PlayStation 5 Pro hardware leak shows GPU is RDNA 3/4 hybrid design with major improvements

Sports
PlayStation 5 Pro hardware leak shows GPU is RDNA 3/4 hybrid design with major improvements

Following rumors that Sony will unveil its own upscaling technology in the upcoming PlayStation 5 Pro, we now have a wealth of information about what the next-generation console's hardware will look like: the CPU will still be the same Zen 2 core, with slightly faster RAM, but The GPU, however, will be a completely new design. It also looks like a funky blend of RDNA 3 and RDNA 4.

The leak in question comes from Inside Gaming, and while the claims are unsubstantiated, the details seem credible enough to me. For example, the PS5 Pro's custom AMD APU is said to be powered by the same Zen 2 as the original PlayStation 5. That means it still has 8 cores and 16 threads, but that's fine for most games.

It will not run faster, but it appears to add an operating mode that consumes more power for a 10% increase in clock speed. In this mode, GPU performance is reduced by only 1%, but power is reduced. The answer is simple: backwards compatibility. All PS5 games, and older games running on the PS5 platform, are designed for CPUs running at 3.5 GHz at best. Any major change to this could screw up a lot of things.

The same goes for system RAM. All PS5s have 16GB of average speed GDDR6, with access shared between the CPU and GPU. running at 14Gbps on a 256-bit aggregate memory bus, the total bandwidth is quite small at 448GB/s. The PS5 Pro has a bandwidth of 576GB/s and assuming the bus width was modified, this would equate to a speed of 18 Gbps.

To put these numbers in perspective, the Radeon RX 6800 and RX 7800 XT both have 256-bit buses, but the former uses 16 Gbps GDDR6, while the latter has a chip running at 19.5 Gbps, providing 624 GB/sec of bandwidth. PS5 Pro will look especially great on paper, as the 7800 XT is also unbeatable, but this GPU also has a 64 MB Level 3 cache (aka Infinity Cache), which reduces the load on the VRAM.

There is no indication that the PS5 Pro's APU will have an Infinity Cache, as AMD and Sony need to make the chip as small as possible to keep manufacturing costs down. However, since the CPU and GPU use the same pool of RAM, the 576 GB/s bandwidth will take a big hit. This is especially true when one reads about the claimed changes to the graphics processor.

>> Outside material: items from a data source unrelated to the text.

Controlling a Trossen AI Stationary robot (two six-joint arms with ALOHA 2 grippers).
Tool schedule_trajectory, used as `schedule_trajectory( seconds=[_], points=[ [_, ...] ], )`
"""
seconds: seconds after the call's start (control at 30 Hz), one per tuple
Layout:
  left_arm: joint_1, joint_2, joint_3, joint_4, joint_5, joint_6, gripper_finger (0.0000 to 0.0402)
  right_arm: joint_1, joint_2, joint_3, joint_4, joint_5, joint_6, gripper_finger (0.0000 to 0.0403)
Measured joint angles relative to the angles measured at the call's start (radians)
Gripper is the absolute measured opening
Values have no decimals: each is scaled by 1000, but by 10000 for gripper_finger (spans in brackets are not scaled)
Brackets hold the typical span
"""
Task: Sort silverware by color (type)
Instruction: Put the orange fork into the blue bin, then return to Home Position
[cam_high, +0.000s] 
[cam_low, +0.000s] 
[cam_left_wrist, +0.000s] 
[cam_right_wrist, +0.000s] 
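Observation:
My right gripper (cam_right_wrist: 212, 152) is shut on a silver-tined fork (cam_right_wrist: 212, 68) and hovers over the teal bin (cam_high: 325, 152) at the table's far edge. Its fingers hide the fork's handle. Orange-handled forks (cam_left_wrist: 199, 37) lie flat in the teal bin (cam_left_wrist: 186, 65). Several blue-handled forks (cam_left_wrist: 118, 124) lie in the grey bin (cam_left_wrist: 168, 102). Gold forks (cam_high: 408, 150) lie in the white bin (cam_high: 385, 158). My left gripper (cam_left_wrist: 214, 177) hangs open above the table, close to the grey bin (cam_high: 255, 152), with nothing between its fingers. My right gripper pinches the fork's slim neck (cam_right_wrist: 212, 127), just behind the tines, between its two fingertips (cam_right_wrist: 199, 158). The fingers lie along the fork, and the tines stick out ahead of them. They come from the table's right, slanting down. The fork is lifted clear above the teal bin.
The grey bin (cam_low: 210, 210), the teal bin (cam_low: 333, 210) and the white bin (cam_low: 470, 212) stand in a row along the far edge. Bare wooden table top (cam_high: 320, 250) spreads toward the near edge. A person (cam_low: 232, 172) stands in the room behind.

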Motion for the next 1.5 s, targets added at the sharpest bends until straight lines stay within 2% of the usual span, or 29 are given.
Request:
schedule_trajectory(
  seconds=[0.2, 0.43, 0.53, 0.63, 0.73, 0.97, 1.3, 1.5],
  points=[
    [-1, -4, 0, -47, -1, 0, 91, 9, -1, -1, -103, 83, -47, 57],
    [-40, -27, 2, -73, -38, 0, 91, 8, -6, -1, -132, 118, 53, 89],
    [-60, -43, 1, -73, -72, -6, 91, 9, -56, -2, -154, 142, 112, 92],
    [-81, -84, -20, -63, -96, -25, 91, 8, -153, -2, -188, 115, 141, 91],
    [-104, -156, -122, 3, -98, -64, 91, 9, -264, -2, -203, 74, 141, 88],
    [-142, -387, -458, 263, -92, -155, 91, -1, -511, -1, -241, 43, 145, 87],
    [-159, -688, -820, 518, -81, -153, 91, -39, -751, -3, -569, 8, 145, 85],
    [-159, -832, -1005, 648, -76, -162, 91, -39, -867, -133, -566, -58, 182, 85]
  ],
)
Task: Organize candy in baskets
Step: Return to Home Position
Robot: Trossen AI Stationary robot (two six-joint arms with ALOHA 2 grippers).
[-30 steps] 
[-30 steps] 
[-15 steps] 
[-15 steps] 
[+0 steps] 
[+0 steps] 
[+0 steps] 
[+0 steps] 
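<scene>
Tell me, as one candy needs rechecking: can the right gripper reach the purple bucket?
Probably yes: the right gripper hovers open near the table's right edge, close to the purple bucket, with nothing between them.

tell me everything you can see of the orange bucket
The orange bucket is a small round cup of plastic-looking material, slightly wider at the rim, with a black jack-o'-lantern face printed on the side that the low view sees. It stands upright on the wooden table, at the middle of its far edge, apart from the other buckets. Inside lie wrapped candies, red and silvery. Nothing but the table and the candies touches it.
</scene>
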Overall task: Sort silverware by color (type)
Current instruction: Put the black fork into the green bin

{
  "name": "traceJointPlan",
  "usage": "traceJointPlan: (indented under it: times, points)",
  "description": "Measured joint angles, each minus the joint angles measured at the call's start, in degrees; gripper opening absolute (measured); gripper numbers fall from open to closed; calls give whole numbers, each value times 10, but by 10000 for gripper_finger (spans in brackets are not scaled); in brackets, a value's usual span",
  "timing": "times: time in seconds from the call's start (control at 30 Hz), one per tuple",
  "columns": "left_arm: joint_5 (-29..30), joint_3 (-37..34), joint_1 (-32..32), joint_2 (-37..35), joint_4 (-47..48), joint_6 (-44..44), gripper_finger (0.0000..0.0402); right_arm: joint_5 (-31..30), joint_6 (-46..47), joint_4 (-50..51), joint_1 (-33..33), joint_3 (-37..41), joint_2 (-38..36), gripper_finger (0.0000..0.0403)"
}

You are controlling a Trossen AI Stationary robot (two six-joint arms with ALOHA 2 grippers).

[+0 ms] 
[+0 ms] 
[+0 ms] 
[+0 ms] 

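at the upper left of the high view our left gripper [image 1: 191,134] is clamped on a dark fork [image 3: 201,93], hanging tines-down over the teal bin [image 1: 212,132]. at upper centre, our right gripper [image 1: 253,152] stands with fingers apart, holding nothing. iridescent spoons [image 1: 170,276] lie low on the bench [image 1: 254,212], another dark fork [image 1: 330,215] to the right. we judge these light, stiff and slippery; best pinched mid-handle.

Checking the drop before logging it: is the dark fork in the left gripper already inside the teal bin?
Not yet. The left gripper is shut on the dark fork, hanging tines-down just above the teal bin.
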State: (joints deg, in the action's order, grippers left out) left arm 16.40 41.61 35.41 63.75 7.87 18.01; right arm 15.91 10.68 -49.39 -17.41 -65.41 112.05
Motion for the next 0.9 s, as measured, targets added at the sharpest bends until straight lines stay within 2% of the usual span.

In the original PS5, the GPU is almost like an RDNA 2 processor, with 36 CUs (compute units) paired to 18 WGPs (workgroup processors). Inside each CU are two banks of 32 ALUs to handle all shaders; PS5 Pro rumors claim that the new GPU will have the same 30 WGPs as the RX 7800 XT, with a peak FP32 throughput of 33.5 TFLOPS

.

If both of these numbers are correct, the only way this can be achieved is if the CU is based on the RDNA 3 architecture, i.e., with two banks of 64 ALUs. A quick calculation on paper shows a boost clock of 2,180 MHz, which is lower than PS5, but the additional shaders more than make up for it.

However, CU's ray accelerator does support the BVH8 traversal shader, a BVH (bounding volume hierarchy) data structure used to speed up which objects rays are interacting with, In RDNA 3, the shader operates with four BVH children (aka BVH4) from each node.

Increasing this to eight means that, in theory, the PS5 Pro GPU will be able to handle traversal processing much faster than before. It is not as simple as "the performance doubled because the number doubled", so it is at least possible. While there is no indication that AMD has moved these operations from the CU to a dedicated hardware unit (as Nvidia does with its GPUs), the traversal shader change tells us that the new GPU is an RDNA 3/4 hybrid rather than a pure RDNA 3.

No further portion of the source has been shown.